## EXERCISE GOAL
The result should be the listing below, restated exactly, with its pictures left out.

## EXERCISE DATA
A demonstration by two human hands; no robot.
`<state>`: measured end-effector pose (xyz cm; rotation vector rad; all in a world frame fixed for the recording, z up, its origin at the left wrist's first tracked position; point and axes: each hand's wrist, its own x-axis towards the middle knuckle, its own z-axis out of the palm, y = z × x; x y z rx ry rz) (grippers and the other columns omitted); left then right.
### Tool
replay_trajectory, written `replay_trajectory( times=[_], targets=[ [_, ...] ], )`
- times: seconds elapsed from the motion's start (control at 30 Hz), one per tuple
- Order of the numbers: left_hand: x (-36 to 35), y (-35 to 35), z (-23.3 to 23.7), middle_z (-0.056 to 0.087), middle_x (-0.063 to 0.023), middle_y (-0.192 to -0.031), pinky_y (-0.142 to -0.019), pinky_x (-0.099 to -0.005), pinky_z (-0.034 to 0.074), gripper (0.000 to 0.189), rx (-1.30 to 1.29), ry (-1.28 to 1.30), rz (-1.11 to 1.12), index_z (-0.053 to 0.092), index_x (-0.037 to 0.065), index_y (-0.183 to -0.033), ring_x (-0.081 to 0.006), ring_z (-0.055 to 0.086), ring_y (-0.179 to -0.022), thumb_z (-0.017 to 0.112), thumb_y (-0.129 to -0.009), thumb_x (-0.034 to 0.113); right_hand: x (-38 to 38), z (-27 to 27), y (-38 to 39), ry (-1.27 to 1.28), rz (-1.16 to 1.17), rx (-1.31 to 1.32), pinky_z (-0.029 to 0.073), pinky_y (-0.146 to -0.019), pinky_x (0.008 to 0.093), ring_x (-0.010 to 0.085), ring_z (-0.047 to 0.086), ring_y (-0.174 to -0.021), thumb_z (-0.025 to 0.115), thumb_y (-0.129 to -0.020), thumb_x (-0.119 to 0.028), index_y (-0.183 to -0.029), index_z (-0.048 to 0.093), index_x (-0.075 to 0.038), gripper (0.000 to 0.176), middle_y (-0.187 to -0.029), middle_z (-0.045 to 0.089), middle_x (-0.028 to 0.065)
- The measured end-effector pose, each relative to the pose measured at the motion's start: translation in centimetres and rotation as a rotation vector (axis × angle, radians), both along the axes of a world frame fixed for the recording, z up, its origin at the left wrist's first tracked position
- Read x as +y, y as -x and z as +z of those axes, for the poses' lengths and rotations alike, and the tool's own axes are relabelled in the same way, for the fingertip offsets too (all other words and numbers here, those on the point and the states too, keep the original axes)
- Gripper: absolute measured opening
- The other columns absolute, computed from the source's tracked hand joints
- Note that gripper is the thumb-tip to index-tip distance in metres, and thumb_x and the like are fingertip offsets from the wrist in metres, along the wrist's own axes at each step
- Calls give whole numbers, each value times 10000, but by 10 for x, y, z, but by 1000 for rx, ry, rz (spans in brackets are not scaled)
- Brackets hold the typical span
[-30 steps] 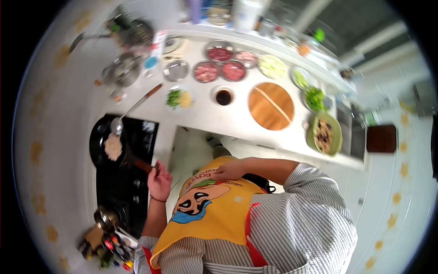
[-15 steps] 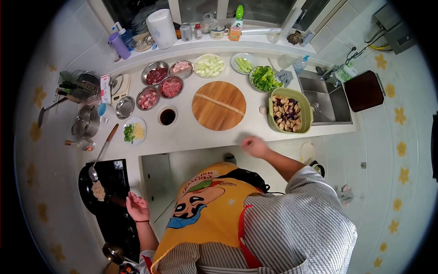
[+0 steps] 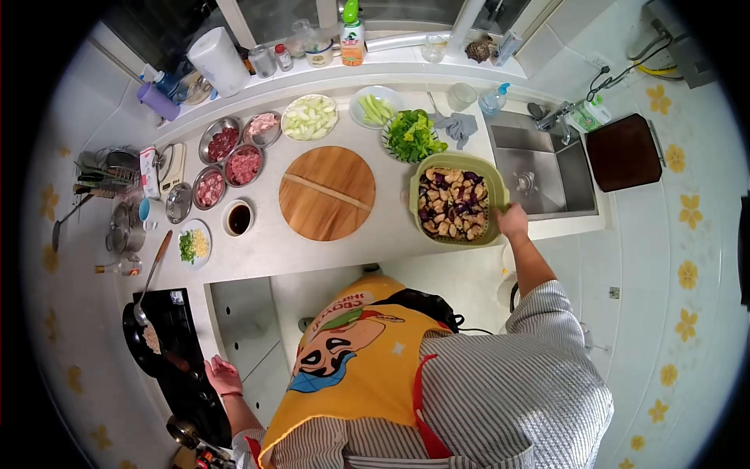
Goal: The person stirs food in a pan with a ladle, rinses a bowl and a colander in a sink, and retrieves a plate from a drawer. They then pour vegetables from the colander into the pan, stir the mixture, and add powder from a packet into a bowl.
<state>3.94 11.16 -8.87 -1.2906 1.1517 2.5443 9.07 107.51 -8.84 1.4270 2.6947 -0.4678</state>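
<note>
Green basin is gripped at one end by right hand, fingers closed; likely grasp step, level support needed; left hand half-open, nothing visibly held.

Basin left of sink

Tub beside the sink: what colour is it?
The tub is a muted yellowish green, best seen in the head view.
</note>
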Motion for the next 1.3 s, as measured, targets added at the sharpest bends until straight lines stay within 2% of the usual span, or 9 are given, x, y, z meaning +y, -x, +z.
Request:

## SOLUTION BELOW
A demonstration by two human hands; no robot.
`<state>`: measured end-effector pose (xyz cm; rotation vector rad; all in a world frame fixed for the recording, z up, its origin at the left wrist's first tracked position; point and axes: each hand's wrist, its own x-axis towards the middle knuckle, its own z-axis out of the palm, y = z × x; x y z rx ry rz) (grippers and the other columns omitted); left then right.
### Tool
replay_trajectory, written `replay_trajectory( times=[_], targets=[ [_, ...] ], )`
- times: seconds elapsed from the motion's start (control at 30 Hz), one per tuple
- Order of the numbers: left_hand: x (-36 to 35), y (-35 to 35), z (-23.3 to 23.7), middle_z (-0.056 to 0.087), middle_x (-0.063 to 0.023), middle_y (-0.192 to -0.031), pinky_y (-0.142 to -0.019), pinky_x (-0.099 to -0.005), pinky_z (-0.034 to 0.074), gripper (0.000 to 0.189), rx (-1.30 to 1.29), ry (-1.28 to 1.30), rz (-1.11 to 1.12), index_z (-0.053 to 0.092), index_x (-0.037 to 0.065), index_y (-0.183 to -0.033), ring_x (-0.081 to 0.006), ring_z (-0.055 to 0.086), ring_y (-0.179 to -0.022), thumb_z (-0.017 to 0.112), thumb_y (-0.129 to -0.009), thumb_x (-0.034 to 0.113); right_hand: x (-38 to 38), z (-27 to 27), y (-38 to 39), ry (-1.27 to 1.28), rz (-1.16 to 1.17), rx (-1.31 to 1.32), pinky_z (-0.029 to 0.073), pinky_y (-0.146 to -0.019), pinky_x (0.008 to 0.093), ring_x (-0.010 to 0.085), ring_z (-0.047 to 0.086), ring_y (-0.174 to -0.021), thumb_z (-0.025 to 0.115), thumb_y (-0.129 to -0.020), thumb_x (-0.119 to 0.028), index_y (-0.183 to -0.029), index_z (-0.048 to 0.093), index_x (-0.075 to 0.038), gripper (0.000 to 0.176), middle_y (-0.187 to -0.029), middle_z (-0.045 to 0.089), middle_x (-0.028 to 0.065)
- The measured end-effector pose, each relative to the pose measured at the motion's start: translation in centimetres and rotation as a rotation vector (axis × angle, radians), both along the axes of a world frame fixed for the recording, z up, its origin at the left wrist's first tracked position
- Read x as +y, y as -x and z as +z of those axes, for the poses' lengths and rotations alike, and the tool's own axes are relabelled in the same way, for the fingertip offsets too (all other words and numbers here, those on the point and the states too, keep the original axes)
- Gripper: absolute measured opening
- The other columns absolute, computed from the source's tracked hand joints
- Note that gripper is the thumb-tip to index-tip distance in metres, and thumb_x and the like are fingertip offsets from the wrist in metres, along the wrist's own axes at each step
- Calls give whole numbers, each value times 10000, but by 10 for x, y, z, but by 1000 for rx, ry, rz (spans in brackets are not scaled)
- Brackets hold the typical span
[-30 steps] 
[-15 steps] 
[+0 steps] 
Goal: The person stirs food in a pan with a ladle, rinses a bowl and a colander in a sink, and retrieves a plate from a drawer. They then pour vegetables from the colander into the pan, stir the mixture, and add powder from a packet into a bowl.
<state>3.94 11.16 -8.87 -1.2906 1.1517 2.5443 9.07 107.51 -8.84 1.4270 2.6947 -0.4678</state>
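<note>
Green basin is gripped at one end by right hand, fingers closed; likely grasp step, level support needed; left hand half-open, nothing visibly held.

Basin left of sink

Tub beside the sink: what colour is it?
The tub is a muted yellowish green, best seen in the head view.
</note>
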Motion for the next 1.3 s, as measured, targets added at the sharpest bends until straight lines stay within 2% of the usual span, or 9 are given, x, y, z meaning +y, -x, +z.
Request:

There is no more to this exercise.